Semantic Pyramid for Image Generation
Unofficel PyTorch implementation of the paper Semantic Pyramid for Image Generation by Assaf Shocher, Yossi Gandelsman et al.
Source. Proposed results of the paper.
Model Architecture
The full architecture consists of three parts. First, the object recognition model which is implemented as a pre-trained VGG 16 network. Secondly, the residual generator network which is partly based on the generator architecture of the SAGAN. And thirdly, the residual discriminator network which is also based on the SAGAN.
Dataset
To download and extract the places365 dataset from the official website run the following script
sh download_places365.sh
Trained VGG-16
The original VGG-16 provided by the MIT CV group is trained on a resolution of 224 x 224. This implementation, however, utilizes the native resolution (256 x 256) of the places365 dataset. This issue is addressed by fine-tuning the pre-trained VGG-16 network on the higher resolution.
The necessary fine-tuned VGG-16 state dict can be downloaded here.
To download and convert the original VGG-16 model pre-trained on the lower resolution (224 x 224) places dataset run the following command. The downloaded model can be fine-tuned on the higher resolution by using the training script, which is based on the original training script.
sh download_pretrained_vgg16.sh
This script downloads the official pre-trained caffe models from the places365 repository. Afterwards, the caffe model gets converted with the help of the caffemodel2pytorch repo created by Vadim Kantorov.
Usage
To train or test the GAN simply run the main script python main.py. This main script takes multiple arguments.

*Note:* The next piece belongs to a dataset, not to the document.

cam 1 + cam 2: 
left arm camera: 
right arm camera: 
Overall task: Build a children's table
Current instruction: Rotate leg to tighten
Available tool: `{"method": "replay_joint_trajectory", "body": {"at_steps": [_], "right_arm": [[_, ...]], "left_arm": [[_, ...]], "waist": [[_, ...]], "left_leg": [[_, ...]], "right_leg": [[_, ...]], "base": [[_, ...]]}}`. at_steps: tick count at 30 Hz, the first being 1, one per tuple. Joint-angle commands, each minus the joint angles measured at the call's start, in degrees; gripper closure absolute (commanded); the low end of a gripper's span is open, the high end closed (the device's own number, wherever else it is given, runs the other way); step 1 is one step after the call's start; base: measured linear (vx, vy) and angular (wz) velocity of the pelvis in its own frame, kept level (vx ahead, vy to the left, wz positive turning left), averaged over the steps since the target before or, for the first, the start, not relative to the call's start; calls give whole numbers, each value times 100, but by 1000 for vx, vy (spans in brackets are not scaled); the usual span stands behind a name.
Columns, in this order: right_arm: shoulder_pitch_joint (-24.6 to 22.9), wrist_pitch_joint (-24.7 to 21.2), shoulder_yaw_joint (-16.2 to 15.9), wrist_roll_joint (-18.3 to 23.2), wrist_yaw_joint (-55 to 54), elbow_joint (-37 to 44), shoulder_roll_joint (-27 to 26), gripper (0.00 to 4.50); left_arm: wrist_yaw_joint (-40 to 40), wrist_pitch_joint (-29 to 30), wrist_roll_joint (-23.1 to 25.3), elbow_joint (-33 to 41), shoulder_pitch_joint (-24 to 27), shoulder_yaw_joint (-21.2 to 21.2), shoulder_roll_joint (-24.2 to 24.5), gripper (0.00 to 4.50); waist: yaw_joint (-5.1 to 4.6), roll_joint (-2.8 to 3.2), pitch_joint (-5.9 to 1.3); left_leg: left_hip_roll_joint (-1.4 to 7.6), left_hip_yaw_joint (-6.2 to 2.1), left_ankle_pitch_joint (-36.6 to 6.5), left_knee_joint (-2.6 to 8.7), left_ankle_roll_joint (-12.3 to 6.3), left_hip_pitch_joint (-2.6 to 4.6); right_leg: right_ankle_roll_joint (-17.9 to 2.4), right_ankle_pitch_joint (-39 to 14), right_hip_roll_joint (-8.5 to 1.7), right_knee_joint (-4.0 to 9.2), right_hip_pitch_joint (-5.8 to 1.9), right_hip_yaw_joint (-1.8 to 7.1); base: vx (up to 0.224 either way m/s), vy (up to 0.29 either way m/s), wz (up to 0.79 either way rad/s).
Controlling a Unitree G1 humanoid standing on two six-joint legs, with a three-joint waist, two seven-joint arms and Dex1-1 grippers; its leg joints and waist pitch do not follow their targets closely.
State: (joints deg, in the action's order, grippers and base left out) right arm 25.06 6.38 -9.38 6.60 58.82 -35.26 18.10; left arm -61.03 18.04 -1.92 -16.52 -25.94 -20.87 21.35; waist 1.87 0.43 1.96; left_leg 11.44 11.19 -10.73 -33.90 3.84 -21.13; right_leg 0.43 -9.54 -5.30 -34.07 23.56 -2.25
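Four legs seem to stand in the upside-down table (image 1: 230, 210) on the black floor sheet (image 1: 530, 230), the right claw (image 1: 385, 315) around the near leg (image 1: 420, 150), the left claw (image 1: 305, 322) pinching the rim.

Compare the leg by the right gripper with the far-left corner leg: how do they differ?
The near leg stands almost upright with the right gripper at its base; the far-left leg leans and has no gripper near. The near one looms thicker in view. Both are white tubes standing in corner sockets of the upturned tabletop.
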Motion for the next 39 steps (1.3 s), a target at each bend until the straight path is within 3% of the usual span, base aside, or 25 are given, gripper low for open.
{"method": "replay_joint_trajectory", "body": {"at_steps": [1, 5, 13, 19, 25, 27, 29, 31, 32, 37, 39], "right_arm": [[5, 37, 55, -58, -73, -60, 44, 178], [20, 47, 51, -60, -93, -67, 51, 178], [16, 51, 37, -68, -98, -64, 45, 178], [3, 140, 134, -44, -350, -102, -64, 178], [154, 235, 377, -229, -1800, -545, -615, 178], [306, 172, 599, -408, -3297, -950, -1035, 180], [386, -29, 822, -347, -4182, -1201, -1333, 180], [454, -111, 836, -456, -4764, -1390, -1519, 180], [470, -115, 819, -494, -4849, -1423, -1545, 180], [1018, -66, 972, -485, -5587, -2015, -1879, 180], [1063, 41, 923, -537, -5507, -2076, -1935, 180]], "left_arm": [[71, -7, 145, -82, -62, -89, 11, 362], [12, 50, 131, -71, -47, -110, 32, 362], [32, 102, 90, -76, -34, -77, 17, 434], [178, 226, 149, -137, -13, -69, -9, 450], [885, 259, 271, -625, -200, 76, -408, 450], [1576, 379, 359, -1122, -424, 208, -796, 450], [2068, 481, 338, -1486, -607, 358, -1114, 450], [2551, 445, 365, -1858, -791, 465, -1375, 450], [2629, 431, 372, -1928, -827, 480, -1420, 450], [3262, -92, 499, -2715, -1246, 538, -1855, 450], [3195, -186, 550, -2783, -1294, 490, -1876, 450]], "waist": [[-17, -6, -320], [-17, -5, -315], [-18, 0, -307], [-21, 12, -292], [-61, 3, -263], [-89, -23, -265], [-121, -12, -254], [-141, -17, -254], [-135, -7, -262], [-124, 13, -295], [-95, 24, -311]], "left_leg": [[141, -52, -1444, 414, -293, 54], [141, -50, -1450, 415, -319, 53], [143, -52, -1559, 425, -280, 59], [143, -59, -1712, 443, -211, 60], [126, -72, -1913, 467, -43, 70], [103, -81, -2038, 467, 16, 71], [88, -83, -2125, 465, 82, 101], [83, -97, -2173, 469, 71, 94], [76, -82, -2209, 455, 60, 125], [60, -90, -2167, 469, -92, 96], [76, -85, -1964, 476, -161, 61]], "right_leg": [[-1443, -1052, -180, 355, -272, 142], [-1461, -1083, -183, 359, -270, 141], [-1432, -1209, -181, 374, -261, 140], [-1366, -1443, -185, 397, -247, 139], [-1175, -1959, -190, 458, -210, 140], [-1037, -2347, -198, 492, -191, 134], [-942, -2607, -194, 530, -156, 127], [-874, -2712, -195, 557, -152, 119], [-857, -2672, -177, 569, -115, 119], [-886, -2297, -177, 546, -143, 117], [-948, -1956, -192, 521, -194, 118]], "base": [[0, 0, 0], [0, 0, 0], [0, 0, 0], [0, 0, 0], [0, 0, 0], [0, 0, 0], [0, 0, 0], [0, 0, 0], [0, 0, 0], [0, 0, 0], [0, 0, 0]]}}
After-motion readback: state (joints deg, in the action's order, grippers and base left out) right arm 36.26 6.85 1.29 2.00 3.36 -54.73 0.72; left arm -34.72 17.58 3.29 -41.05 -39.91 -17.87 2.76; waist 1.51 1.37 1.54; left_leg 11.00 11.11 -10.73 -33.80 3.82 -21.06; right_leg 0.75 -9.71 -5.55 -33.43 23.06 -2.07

| Argument | Default value | Info |
|---|---|---|
--train |
False | Flag to perform training |
--test |
False | Flag to perform testing |
--batch_size |
20 | Batch size to be utilized |
--lr |
1e-04 | Learning rate to use |
--channel_factor |
1 | Channel factor adopts the number of channels utilized in the U-Net |
--device |
'cuda' | Device to use (cuda recommended) |
--gpus_to_use |
'0' | Indexes of the GPUs to be use |
--use_data_parallel |
False | Use multiple GPUs |
--load_generator_network |
None | Path of the generator network to be loaded (.pt) |
--load_discriminator_network |
None | Path of the discriminator network to be loaded (.pt) |
--load_pretrained_vgg16 |
'pre_trained_models/vgg_places_365.pt' | Path of the pre-trained VGG 16 to be loaded (.pt) |
--path_to_places365 |
'places365_standard' | Path to places365 dataset |
--epochs |
50 | Epochs to perform while training |
While training logs and models gets save automatically to the saved_data file. Inference plots also gets saved in the
same folder.
Results
With limited compute budget I was not able to reproduce the results form the paper. The plot, shown below, was after approximately 24h of training on a single Nvidia Tesla V100. After 24h the whole performance dropped again. However, due to the limited computing power, I was only able to train 48h.

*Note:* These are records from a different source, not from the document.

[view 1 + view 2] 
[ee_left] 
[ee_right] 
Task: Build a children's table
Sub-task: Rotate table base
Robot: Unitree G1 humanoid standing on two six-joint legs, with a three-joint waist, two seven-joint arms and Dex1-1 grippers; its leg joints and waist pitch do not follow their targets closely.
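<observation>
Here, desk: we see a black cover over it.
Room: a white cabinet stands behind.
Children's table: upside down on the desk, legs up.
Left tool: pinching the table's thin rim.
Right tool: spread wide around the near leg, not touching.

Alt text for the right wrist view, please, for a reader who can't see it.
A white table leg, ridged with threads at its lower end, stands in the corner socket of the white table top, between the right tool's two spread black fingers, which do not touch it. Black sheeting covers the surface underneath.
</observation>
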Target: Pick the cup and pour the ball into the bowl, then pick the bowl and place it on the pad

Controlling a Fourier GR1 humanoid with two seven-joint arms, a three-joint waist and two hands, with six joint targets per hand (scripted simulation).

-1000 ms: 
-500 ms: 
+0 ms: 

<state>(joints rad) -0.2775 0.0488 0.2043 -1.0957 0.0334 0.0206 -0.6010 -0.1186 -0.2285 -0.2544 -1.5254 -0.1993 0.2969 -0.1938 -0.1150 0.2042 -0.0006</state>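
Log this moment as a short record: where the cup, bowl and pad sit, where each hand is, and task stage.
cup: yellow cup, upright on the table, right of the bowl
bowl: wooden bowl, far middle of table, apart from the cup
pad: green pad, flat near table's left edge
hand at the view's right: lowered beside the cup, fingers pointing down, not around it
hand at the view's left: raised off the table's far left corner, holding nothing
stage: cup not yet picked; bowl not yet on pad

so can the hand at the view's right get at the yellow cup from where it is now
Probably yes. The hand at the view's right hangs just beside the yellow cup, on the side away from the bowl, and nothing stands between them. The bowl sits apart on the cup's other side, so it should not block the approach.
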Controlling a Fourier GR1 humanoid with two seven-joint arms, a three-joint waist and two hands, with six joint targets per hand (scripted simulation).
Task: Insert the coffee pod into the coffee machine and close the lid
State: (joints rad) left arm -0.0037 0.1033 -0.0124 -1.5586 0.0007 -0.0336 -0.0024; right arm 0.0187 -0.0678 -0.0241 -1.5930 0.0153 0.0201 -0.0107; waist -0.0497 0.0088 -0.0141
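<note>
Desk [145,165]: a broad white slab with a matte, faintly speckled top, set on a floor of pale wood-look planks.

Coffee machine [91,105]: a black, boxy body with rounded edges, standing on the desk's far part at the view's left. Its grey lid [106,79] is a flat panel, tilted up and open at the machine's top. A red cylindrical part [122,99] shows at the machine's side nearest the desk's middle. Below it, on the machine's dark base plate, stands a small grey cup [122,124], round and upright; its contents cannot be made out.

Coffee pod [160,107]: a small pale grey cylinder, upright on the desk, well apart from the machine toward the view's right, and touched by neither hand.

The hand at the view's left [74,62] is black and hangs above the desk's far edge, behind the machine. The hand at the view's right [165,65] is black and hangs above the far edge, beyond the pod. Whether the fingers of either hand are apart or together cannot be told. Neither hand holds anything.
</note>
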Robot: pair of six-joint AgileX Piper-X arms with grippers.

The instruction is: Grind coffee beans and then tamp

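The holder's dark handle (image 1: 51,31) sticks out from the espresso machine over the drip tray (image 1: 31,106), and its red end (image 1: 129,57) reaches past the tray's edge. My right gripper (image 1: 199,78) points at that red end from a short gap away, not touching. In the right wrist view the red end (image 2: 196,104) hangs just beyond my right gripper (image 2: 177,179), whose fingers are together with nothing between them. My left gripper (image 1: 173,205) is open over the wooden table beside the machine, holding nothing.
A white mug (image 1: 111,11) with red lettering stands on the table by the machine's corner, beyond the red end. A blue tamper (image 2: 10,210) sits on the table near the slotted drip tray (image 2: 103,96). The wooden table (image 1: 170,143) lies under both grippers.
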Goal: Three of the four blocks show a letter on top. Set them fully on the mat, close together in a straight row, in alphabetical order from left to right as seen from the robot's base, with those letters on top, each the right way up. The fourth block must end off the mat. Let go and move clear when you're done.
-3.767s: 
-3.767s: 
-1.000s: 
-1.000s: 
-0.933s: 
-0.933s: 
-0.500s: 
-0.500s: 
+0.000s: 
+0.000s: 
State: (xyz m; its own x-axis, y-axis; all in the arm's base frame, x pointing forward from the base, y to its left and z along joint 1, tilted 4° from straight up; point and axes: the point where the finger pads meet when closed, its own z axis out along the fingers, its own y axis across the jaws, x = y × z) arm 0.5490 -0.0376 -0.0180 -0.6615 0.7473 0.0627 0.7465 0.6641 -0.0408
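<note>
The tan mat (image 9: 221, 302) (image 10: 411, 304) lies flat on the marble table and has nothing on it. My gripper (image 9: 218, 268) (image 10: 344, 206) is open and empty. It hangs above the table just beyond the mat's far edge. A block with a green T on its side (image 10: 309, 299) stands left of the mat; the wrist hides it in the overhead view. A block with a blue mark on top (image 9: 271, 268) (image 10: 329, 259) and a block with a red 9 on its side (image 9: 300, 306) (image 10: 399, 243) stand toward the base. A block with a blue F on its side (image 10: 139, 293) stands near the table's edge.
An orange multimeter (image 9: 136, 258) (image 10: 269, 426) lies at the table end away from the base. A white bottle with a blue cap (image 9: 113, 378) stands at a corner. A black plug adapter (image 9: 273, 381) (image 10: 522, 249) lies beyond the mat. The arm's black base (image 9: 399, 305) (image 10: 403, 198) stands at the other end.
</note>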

VGG-16 Fine-Tuning Details
The VGG-16 network is fine-tuned on the higher resolution images for three epochs. In contrast to the original training script the Adam optimizer is utilized. Validation results before and after the fine-tuning on the full resolution is presented in the table below.
| Top-1 accuracy | Top-5 accuracy | |
|---|---|---|
| Before fine-tuning | 7.493 | 23.047 |
| After fine-tuning | 51.140 | 82.085 |
Additional hyperparameters can be seen in the training script.